§ Task to complete: Write out the entries below exactly, but only from the line containing "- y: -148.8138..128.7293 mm" through the line containing "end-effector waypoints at", and without the pictures.

[Collected data]
****************************************

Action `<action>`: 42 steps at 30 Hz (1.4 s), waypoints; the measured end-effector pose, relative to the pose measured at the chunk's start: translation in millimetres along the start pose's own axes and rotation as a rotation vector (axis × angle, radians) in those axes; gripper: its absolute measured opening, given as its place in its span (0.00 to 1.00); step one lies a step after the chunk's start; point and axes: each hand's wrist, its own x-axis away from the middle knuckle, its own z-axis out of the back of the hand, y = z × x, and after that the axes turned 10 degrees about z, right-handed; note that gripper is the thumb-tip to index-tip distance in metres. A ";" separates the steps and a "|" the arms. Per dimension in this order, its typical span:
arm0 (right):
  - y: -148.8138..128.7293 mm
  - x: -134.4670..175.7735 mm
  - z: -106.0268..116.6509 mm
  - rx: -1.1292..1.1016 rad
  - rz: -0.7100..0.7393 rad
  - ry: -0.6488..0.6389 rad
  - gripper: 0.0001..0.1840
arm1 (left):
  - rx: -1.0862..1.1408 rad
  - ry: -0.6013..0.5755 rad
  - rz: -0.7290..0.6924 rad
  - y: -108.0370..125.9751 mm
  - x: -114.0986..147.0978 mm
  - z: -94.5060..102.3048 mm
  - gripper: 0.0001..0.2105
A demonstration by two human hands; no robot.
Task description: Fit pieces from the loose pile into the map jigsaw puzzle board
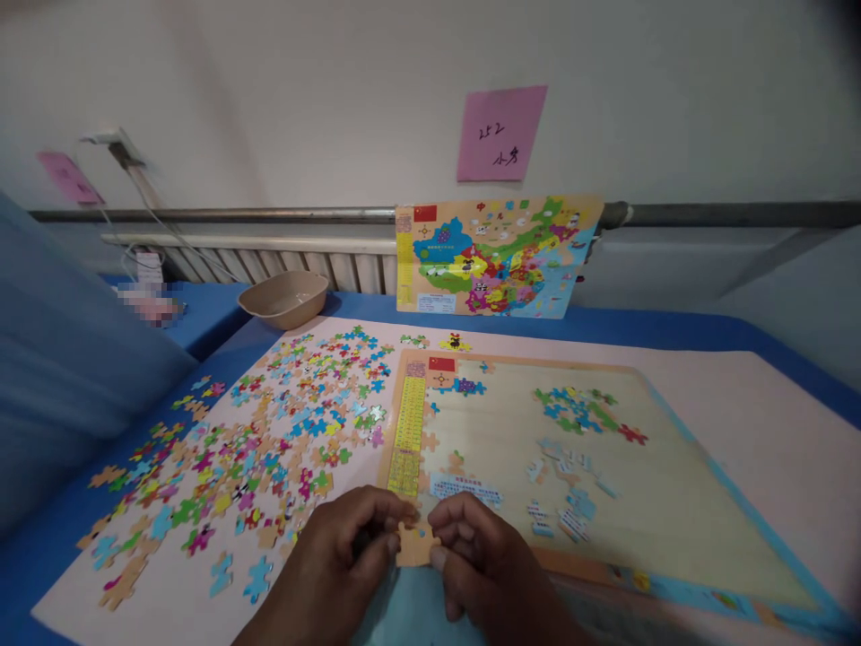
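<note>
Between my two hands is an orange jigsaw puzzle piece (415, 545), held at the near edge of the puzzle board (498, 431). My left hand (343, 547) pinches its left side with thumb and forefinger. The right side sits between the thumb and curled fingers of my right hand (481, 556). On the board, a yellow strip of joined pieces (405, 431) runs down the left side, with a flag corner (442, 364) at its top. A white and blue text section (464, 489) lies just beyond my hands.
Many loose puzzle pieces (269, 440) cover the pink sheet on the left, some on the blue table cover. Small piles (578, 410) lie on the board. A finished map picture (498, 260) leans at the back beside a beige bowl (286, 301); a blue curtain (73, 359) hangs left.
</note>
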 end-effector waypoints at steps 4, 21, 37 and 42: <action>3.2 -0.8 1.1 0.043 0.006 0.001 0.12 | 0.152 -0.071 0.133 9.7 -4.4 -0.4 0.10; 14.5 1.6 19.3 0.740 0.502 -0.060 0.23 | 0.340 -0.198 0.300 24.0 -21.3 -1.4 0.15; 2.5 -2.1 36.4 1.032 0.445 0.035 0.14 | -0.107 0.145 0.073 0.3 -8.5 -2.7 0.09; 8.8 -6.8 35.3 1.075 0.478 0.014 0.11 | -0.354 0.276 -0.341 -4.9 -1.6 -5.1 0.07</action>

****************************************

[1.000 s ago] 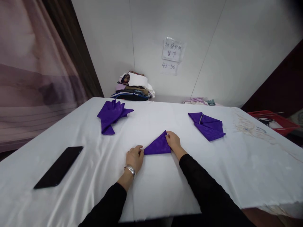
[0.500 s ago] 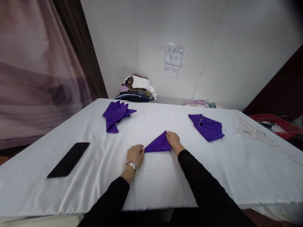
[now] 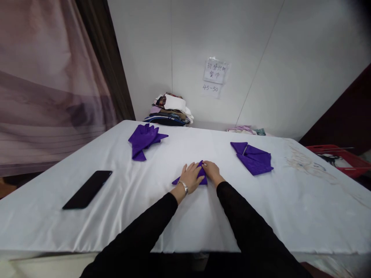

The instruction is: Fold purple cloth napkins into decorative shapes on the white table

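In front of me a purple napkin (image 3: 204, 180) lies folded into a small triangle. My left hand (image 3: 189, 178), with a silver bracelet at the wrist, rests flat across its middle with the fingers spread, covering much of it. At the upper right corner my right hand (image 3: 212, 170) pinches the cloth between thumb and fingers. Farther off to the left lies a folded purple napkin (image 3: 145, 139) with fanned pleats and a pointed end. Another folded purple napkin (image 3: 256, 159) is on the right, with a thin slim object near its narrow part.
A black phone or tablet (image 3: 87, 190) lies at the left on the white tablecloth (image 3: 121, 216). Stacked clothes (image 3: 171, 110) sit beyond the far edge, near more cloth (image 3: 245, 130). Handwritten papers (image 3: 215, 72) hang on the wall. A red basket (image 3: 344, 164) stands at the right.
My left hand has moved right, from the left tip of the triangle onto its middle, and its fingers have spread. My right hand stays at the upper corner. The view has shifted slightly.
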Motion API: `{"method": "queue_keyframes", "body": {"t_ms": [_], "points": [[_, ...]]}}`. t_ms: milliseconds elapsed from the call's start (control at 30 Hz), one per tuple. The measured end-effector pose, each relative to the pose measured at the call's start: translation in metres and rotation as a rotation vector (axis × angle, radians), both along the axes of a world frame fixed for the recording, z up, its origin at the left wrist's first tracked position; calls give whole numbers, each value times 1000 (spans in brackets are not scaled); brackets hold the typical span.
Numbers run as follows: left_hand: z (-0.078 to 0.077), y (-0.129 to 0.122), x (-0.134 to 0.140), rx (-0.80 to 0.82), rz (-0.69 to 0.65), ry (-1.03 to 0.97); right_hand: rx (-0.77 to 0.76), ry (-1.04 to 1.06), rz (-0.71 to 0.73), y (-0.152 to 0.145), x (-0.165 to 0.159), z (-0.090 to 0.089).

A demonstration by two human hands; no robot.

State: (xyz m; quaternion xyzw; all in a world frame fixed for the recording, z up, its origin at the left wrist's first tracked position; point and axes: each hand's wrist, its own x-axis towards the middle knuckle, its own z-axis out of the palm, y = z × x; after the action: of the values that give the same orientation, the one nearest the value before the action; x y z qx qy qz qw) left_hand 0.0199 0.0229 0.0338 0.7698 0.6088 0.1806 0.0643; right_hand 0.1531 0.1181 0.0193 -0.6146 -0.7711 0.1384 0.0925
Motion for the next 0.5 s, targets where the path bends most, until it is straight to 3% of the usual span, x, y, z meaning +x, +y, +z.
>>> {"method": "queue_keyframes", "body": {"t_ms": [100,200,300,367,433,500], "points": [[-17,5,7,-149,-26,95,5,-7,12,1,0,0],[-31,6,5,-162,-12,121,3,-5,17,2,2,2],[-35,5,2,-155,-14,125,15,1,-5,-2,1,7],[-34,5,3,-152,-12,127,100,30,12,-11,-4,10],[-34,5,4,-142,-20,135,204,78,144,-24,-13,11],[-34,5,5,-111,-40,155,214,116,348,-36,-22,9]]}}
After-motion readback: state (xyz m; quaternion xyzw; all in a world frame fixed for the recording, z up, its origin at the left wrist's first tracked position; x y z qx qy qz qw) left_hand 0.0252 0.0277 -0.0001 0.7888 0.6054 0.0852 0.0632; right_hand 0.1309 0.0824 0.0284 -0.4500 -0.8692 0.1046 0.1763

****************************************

§ Task answer:
  - y: -148.8138..128.7293 mm
  - x: -134.4670..175.7735 mm
  - z: -106.0268..116.6509 mm
  - rx: -1.1292..1.1016 rad
  - rz: -0.7100..0.7393 rad
  - ry: -0.6488..0.6389 rad
  - gripper: 0.0001..0.1840
arm1 (left):
  - rx: -1.0862..1.1408 rad
  - ry: -0.6013..0.5755 rad
  - rz: -0.7290..0.6924 rad
  - y: -108.0370..125.9751 mm
  - x: -114.0986..147.0978 mm
  - z: -94.5060..102.3048 mm
  - gripper: 0.0001..0.2105
A demonstration by two human hands; no robot.
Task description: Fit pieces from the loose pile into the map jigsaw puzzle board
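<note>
Between my two hands is an orange jigsaw puzzle piece (415, 545), held at the near edge of the puzzle board (498, 431). My left hand (343, 547) pinches its left side with thumb and forefinger. The right side sits between the thumb and curled fingers of my right hand (481, 556). On the board, a yellow strip of joined pieces (405, 431) runs down the left side, with a flag corner (442, 364) at its top. A white and blue text section (464, 489) lies just beyond my hands.
Many loose puzzle pieces (269, 440) cover the pink sheet on the left, some on the blue table cover. Small piles (578, 410) lie on the board. A finished map picture (498, 260) leans at the back beside a beige bowl (286, 301); a blue curtain (73, 359) hangs left.
</note>
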 end-effector waypoints at steps 4, 21, 37 and 42: <action>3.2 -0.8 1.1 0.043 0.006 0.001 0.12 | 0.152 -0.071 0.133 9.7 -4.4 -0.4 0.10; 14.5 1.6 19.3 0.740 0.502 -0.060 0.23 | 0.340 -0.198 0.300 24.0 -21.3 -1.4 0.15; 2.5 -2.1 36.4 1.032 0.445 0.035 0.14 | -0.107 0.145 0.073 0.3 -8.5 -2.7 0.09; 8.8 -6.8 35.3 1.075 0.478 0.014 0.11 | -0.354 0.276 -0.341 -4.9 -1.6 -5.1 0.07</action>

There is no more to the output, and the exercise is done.